== Task prompt ==
Scan the lines below; pull out those with "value".

[Items from a dataset]
● ● ● ●

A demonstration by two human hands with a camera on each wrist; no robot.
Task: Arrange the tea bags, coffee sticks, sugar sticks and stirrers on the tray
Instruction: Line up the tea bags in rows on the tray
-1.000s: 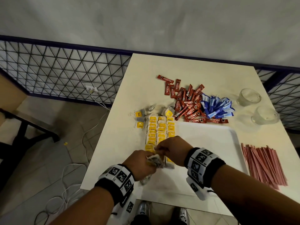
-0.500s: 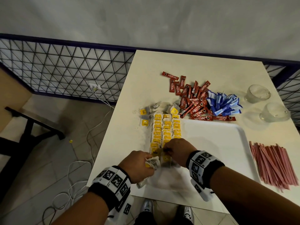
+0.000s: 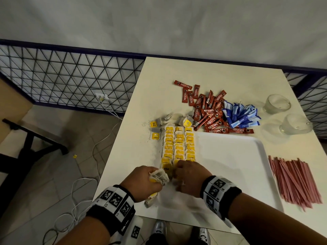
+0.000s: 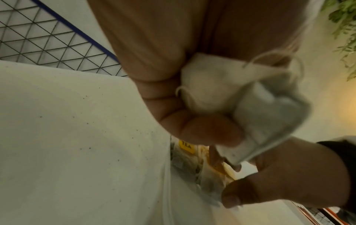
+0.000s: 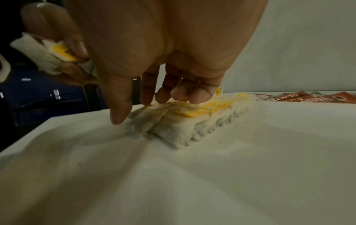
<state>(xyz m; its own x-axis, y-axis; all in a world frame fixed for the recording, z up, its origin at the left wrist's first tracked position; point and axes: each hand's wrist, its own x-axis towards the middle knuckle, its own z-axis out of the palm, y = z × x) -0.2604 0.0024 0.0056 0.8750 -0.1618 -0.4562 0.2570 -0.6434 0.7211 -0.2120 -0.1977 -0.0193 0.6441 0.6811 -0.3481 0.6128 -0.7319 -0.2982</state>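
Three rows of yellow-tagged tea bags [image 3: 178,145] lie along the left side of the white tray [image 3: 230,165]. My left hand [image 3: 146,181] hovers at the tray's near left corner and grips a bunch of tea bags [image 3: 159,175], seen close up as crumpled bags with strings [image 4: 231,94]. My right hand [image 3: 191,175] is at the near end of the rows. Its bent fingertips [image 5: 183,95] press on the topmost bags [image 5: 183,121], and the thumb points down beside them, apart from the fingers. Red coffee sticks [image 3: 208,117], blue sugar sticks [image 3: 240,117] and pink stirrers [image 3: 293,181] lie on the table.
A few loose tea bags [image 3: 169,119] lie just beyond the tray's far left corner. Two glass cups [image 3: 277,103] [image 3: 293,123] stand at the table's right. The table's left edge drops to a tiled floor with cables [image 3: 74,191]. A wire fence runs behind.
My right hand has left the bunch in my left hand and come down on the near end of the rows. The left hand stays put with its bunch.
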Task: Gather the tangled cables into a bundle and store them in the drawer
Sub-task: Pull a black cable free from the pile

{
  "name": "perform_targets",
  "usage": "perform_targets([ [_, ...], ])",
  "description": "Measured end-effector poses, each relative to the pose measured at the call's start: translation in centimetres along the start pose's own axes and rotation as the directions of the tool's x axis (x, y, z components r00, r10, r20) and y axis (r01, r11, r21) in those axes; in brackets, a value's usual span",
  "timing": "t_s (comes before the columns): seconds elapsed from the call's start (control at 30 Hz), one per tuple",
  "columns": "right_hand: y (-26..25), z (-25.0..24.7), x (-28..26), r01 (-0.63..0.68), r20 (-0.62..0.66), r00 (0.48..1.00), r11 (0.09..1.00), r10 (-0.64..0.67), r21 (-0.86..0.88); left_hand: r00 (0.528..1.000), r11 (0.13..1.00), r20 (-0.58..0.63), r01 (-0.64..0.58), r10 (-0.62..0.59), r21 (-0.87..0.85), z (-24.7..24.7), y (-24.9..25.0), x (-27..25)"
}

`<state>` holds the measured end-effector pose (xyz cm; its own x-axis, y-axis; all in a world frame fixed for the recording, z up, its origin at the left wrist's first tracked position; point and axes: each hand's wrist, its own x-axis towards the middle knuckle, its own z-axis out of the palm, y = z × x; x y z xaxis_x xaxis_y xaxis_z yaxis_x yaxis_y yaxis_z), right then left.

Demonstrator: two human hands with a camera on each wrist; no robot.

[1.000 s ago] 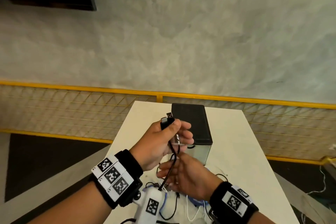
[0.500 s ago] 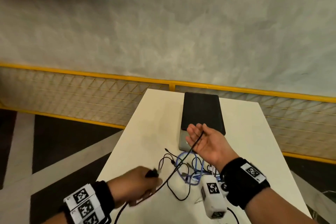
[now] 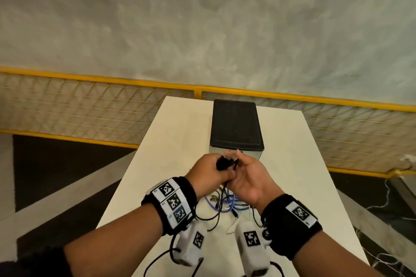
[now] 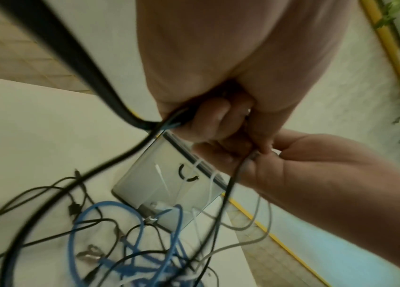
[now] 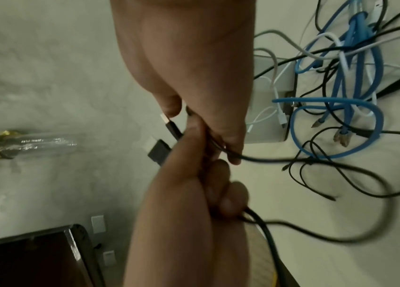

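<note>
Above a white table (image 3: 175, 141), the left hand (image 3: 210, 170) closes around black cable plugs (image 3: 225, 163) while the right hand (image 3: 249, 177) pinches the same strands, the two hands touching. The tangled cables (image 3: 225, 203) lie just in front of the black-topped drawer box (image 3: 236, 125). Behind the box, a yellow mesh railing (image 3: 90, 108) skirts the table's far edge below a grey wall (image 3: 202, 18).
</note>
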<state>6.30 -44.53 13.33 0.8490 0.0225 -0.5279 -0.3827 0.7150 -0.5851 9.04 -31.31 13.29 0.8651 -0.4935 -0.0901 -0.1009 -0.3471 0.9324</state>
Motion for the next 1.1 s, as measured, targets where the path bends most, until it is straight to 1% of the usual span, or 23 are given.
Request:
perform_targets([
  [0.07, -0.7, -0.7, 0.4, -0.018, -0.045, 0.999, 0.999, 0.020, 0.035, 0.992, 0.998, 0.125, 0.023, -0.029, 0.050, -0.4, -1.0, -1.2],
  [0.1, -1.0, -1.1, 0.6, -0.031, -0.057, 0.998, 0.999, 0.033, 0.042, 0.980, 0.996, 0.192, 0.036, -0.051, 0.085, -0.7, -1.5, -2.0],
  [0.17, -1.5, -2.2, 1.1, -0.051, -0.078, 0.995, 0.998, 0.054, 0.049, 0.938, 0.984, 0.327, 0.066, -0.118, 0.166, -1.9, -2.8, -4.0],
  [0.23, -1.6, -3.2, 1.5, -0.057, -0.117, 0.991, 0.996, 0.064, 0.064, 0.880, 0.970, 0.436, 0.098, -0.189, 0.223, -3.5, -4.1, -5.9],
  [0.3, -1.2, -3.7, 1.9, -0.067, -0.155, 0.985, 0.995, 0.077, 0.071, 0.810, 0.951, 0.523, 0.130, -0.265, 0.281, -5.2, -4.9, -7.8],
  [0.37, -0.5, -4.1, 2.1, -0.065, -0.174, 0.982, 0.995, 0.078, 0.081, 0.728, 0.920, 0.596, 0.127, -0.340, 0.370, -6.5, -5.0, -9.0],
  [0.4, -0.2, -4.0, 2.1, -0.055, -0.174, 0.982, 0.995, 0.069, 0.082, 0.710, 0.904, 0.605, 0.107, -0.360, 0.414, -7.1, -5.1, -9.1],
  [0.43, -0.1, -3.8, 2.0, -0.042, -0.171, 0.984, 0.996, 0.054, 0.073, 0.736, 0.893, 0.583, 0.066, -0.345, 0.445, -7.7, -5.0, -8.8],
  [0.47, -0.1, -3.6, 2.0, -0.031, -0.161, 0.986, 0.998, 0.040, 0.054, 0.801, 0.890, 0.526, 0.019, -0.285, 0.455, -7.9, -4.6, -8.1],
  [0.5, -0.1, -3.3, 1.9, -0.027, -0.152, 0.988, 0.999, 0.030, 0.022, 0.886, 0.904, 0.420, -0.003, -0.196, 0.428, -7.9, -4.1, -7.3],
  [0.53, 0.0, -2.9, 1.7, -0.032, -0.142, 0.989, 0.999, 0.031, -0.011, 0.959, 0.934, 0.262, 0.007, -0.107, 0.358, -7.6, -3.5, -6.1],
  [0.57, 0.3, -2.5, 1.5, -0.049, -0.127, 0.991, 0.997, 0.042, -0.053, 0.995, 0.962, 0.092, 0.014, -0.040, 0.272, -7.0, -2.6, -4.9],
  [0.6, 0.5, -2.2, 1.4, -0.067, -0.109, 0.992, 0.994, 0.057, -0.086, 0.999, 0.980, -0.038, 0.013, -0.005, 0.197, -6.1, -1.6, -3.7],
  [0.63, 0.8, -1.6, 1.1, -0.079, -0.085, 0.994, 0.990, 0.069, -0.114, 0.995, 0.990, -0.096, 0.002, 0.011, 0.138, -5.0, -0.4, -2.7],
  [0.67, 1.1, -1.1, 0.8, -0.088, -0.053, 0.995, 0.988, 0.082, -0.125, 0.996, 0.993, -0.089, 0.005, 0.006, 0.116, -3.7, 0.2, -1.7],
  [0.77, 1.3, 0.1, 0.1, -0.102, 0.009, 0.994, 0.982, 0.105, -0.161, 1.000, 0.995, 0.005, 0.014, -0.014, 0.102, -0.4, 0.7, -0.6],
  [0.83, 0.5, -0.3, -0.1, -0.105, 0.012, 0.994, 0.983, 0.108, -0.152, 1.000, 1.000, 0.018, 0.007, -0.007, 0.012, 0.2, 0.9, -0.8],
  [0.9, -0.5, -1.5, 0.1, -0.107, -0.036, 0.994, 0.988, 0.103, -0.108, 0.996, 0.997, 0.091, 0.023, -0.016, -0.079, -0.2, 1.9, -1.6],
  [0.93, -1.0, -2.0, 0.2, -0.109, -0.062, 0.993, 0.992, 0.104, -0.068, 0.989, 0.995, 0.141, 0.047, -0.035, -0.083, -0.8, 2.4, -2.2],
  [1.03, -1.2, -3.1, 0.8, -0.106, -0.128, 0.987, 0.993, 0.100, -0.044, 0.956, 0.992, 0.285, 0.094, -0.066, -0.084, -3.1, 3.7, -4.6],
  [1.1, -1.1, -4.2, 1.5, -0.083, -0.199, 0.977, 0.996, 0.074, -0.037, 0.929, 0.979, 0.367, 0.107, -0.038, -0.172, -4.5, 4.5, -6.2],
])
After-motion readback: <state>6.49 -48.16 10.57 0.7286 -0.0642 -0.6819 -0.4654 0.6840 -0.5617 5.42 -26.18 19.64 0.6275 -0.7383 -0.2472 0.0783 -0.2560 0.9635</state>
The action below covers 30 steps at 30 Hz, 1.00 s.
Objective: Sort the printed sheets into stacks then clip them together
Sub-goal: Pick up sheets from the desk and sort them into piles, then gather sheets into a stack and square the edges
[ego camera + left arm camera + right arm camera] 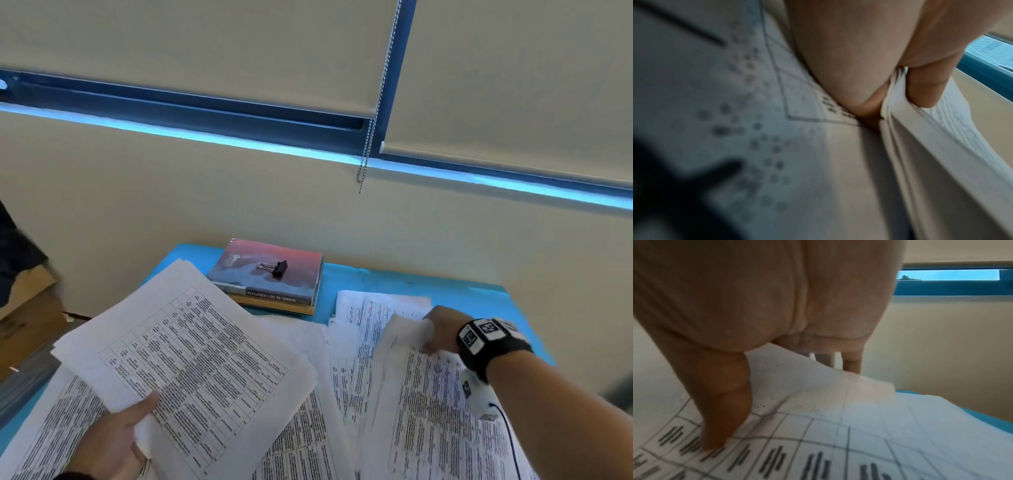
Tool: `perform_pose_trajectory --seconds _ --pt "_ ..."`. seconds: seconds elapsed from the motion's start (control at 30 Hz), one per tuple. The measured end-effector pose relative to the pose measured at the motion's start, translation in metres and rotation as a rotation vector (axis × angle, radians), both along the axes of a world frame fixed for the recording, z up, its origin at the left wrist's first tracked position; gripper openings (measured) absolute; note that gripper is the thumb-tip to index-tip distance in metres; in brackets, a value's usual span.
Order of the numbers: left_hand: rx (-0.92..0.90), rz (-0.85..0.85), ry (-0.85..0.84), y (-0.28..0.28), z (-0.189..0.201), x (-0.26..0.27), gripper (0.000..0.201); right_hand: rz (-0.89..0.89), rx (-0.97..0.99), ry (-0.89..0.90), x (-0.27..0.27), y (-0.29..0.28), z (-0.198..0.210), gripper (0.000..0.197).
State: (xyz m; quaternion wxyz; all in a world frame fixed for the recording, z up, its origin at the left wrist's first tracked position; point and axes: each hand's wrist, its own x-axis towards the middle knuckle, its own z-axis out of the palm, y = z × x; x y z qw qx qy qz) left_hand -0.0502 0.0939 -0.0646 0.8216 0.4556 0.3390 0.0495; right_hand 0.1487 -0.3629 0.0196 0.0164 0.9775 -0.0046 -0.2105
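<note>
At the near left, the left hand grips a thick stack of white printed sheets with ruled tables by its near corner, thumb curled on top and fingers beneath, holding it tilted above the blue worktop. Under it, loose printed sheets lie scattered over the worktop. Behind the middle, one black binder clip rests on the upper of two stacked books, a red-and-blue paperback. To the right, the right hand pinches the lifted far edge of one white printed sheet, thumb pressing on top.
</note>
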Motion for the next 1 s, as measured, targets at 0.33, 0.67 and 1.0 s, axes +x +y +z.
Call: perform_pose_trajectory --seconds 0.33,0.67,1.0 --pt "-0.060 -0.073 -0.081 0.002 -0.006 0.004 0.037 -0.039 -0.037 -0.115 0.025 0.010 -0.017 0.055" --pt "-0.009 -0.060 -0.061 0.001 -0.007 -0.002 0.030 0.001 0.148 -0.276 0.004 0.006 0.027 0.045" --pt "0.051 -0.099 -0.072 -0.018 0.023 -0.010 0.026 0.233 0.128 -0.296 -0.062 0.039 0.148 0.031"
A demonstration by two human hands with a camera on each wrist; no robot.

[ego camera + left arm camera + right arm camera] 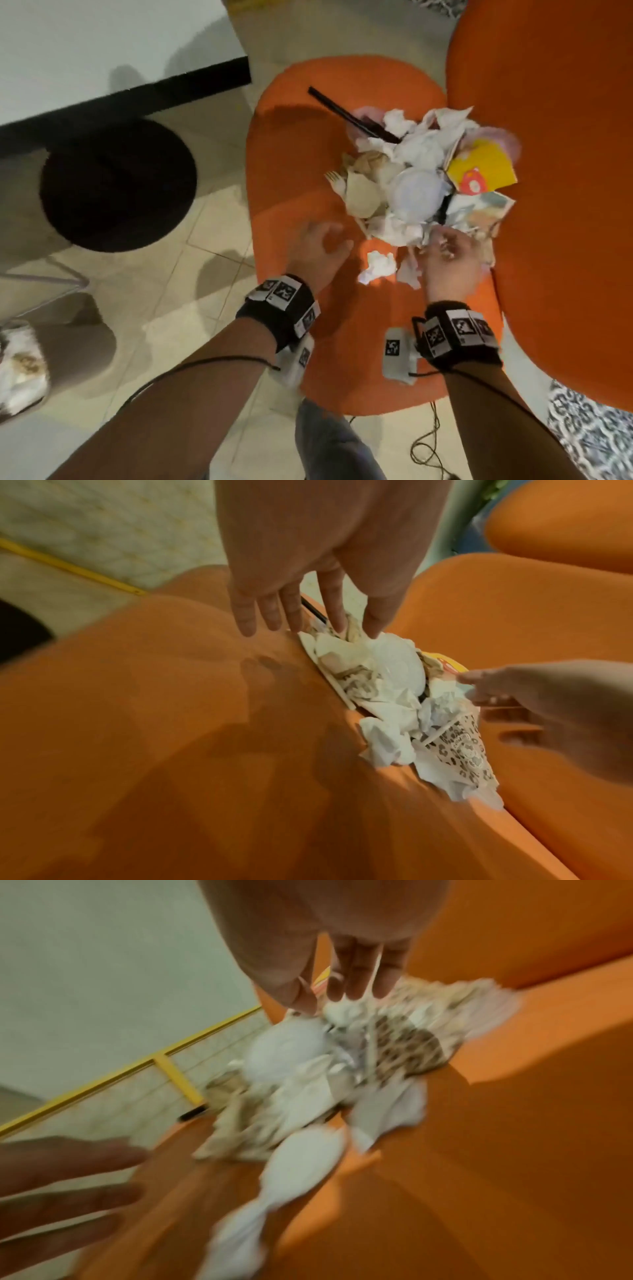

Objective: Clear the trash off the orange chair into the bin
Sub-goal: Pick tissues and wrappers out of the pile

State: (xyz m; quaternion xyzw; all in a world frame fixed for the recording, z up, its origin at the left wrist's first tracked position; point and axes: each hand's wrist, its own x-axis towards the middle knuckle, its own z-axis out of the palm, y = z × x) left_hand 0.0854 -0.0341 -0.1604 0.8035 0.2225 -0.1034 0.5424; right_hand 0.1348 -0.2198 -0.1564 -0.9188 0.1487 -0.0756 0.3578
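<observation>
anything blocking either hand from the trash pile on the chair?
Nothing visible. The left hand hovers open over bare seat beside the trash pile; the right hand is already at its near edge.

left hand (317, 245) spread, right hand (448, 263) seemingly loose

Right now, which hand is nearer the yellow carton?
Right. The right hand is at the trash pile's near edge, just below the yellow carton; the left hand hovers over bare orange chair, farther left.
</observation>
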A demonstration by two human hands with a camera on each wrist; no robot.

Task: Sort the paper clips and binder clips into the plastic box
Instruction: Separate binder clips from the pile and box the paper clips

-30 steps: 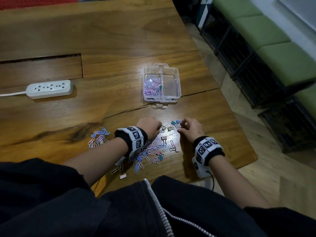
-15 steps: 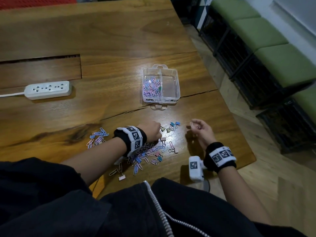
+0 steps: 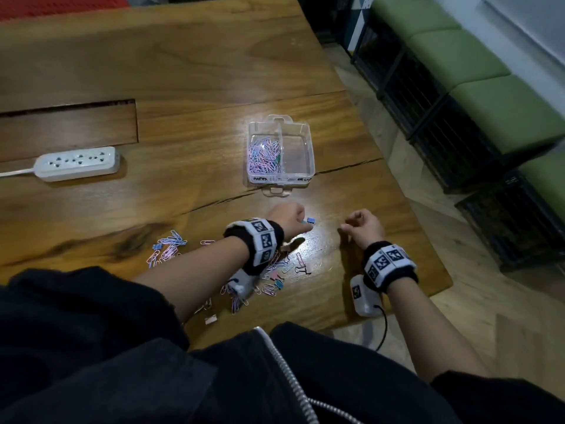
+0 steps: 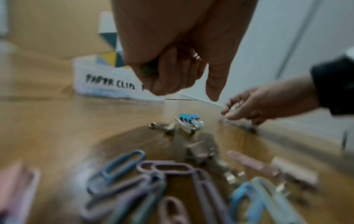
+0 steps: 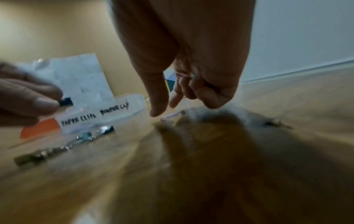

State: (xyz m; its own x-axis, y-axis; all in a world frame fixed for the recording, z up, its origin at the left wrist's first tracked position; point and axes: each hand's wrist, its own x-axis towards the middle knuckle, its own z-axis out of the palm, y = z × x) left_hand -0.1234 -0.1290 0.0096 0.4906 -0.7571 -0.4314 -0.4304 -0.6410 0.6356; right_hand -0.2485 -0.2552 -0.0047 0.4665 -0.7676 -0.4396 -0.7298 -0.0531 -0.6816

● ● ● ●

== Exercise response ==
  "description": "Measured end-effector poses, each relative to the pose measured at the call's start: translation in centimetres along the start pose's own axes and rotation as the directions of the tool's x axis (x, y, z components r00, r10, r20) and y axis (r01, r11, r21) in those axes; in brackets, a value's usual span",
Tool: `perform_pose_trajectory --seconds _ --pt "_ ..."`. seconds: seconds elapsed from the motion's start (control at 30 Hz), one per tuple. The measured end-effector pose relative to the pose measured at the motion's start, translation in metres and rotation as a rotation vector (axis × angle, radians), both along the axes of a world frame fixed for the recording, z up, its origin at the left wrist's first tracked position; gripper openings (measured) absolute; note that gripper is the thumb-tip to index-tip distance in metres; in brackets, a value's usual span.

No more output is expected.